Aebi lived in a hotel in Zurich, Freiburg and finally in Oberburg. She died in Oberburg on 12 September 1980.

== Critique of Immanuel Kant ==
In her book Kants Begründung der "Deutschen Philosophie." Kants transzendentale Logik, Kritik ihrer Begründung Aebi fundamentally criticizes Kant's transcendental deduction of the pure concepts of understanding in The Critique of Pure Reason. Aebi attempts to prove that the entire Kant's text is unclear, incoherent and contradictory. She constituted quaternio terminorum – the fallacy of four terms – as his main error appearing in two different meanings of transcendental apperception in the middle term of syllogism.

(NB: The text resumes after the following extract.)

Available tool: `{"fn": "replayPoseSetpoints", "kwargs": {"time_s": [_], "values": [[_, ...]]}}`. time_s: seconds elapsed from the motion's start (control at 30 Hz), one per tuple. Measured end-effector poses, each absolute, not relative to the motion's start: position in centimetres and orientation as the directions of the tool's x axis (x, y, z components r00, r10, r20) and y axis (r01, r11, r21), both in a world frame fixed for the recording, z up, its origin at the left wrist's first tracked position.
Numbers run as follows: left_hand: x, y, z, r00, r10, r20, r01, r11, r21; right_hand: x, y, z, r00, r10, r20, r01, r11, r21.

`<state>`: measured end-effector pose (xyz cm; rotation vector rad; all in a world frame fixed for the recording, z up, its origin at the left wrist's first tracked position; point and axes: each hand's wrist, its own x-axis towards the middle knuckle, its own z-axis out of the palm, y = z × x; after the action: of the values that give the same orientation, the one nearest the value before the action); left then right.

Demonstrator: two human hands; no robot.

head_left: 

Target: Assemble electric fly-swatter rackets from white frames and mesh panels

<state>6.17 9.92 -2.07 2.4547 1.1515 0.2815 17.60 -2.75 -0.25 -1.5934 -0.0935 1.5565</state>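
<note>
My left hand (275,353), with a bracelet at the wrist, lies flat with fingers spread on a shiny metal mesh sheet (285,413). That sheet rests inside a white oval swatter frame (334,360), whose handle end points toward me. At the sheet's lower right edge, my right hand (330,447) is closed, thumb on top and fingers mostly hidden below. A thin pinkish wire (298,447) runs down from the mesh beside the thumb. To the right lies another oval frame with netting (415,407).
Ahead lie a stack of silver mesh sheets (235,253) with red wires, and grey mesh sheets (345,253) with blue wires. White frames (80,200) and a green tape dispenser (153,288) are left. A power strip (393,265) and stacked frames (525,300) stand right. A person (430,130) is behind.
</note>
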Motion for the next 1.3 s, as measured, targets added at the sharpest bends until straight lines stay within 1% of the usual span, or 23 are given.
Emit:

According to Aebi Kant's philosophy proclaims "an immense power of the ego” and this idea has determined his successors. Therefore, German philosophy since Kant has been subjectivist with its basic principle of “I” as the subject.

== Publications ==

- 1945 - Beiträge zur Kritik der transzendentalen Logik Kants.
- 1947 - Kants Begründung der "Deutschen Philosophie." Kants transzendentale Logik, Kritik ihrer Begründung.
- 1948 - Kant fondateur de la philosophie subjectiviste allemande.
- 1953 - Système naturel des sciences d'après l'architectonique de l'être et de sa cognoscibilité: Topologie générale des problèmes.
- 1953-1954 - Critique de la construction marxiste et hégélienne de l'histoire.
- 1954 - L'homme et l'histoire.
- 1955 - Der Mensch in der Einheit des Seins.
- 1956 - Italienreise Mai/Juni 1955.
- 1956 - Integration von Spezialwissenschaften und Philosophie zu einer Ganzheit (natuerl. System d. Wiss.).
- 1957 - Integration von Spezialwissenschaften und Philosophie zu einer Ganzheit : natuerliches System der Wissenschaften.
- 1958 - Mensch und Natur: methodologische Betrachtungen zum Thema.
- 1960 - Die Stellung von Gonseths "offener Philosophie" im Ganzen der Philosophie Perennis.
- 1963 - Versunkene Paradiese oder Die Kunst der Gärten.
- 1967 - Aus Italien.
- 1973 - Die Struktur der Dialektik.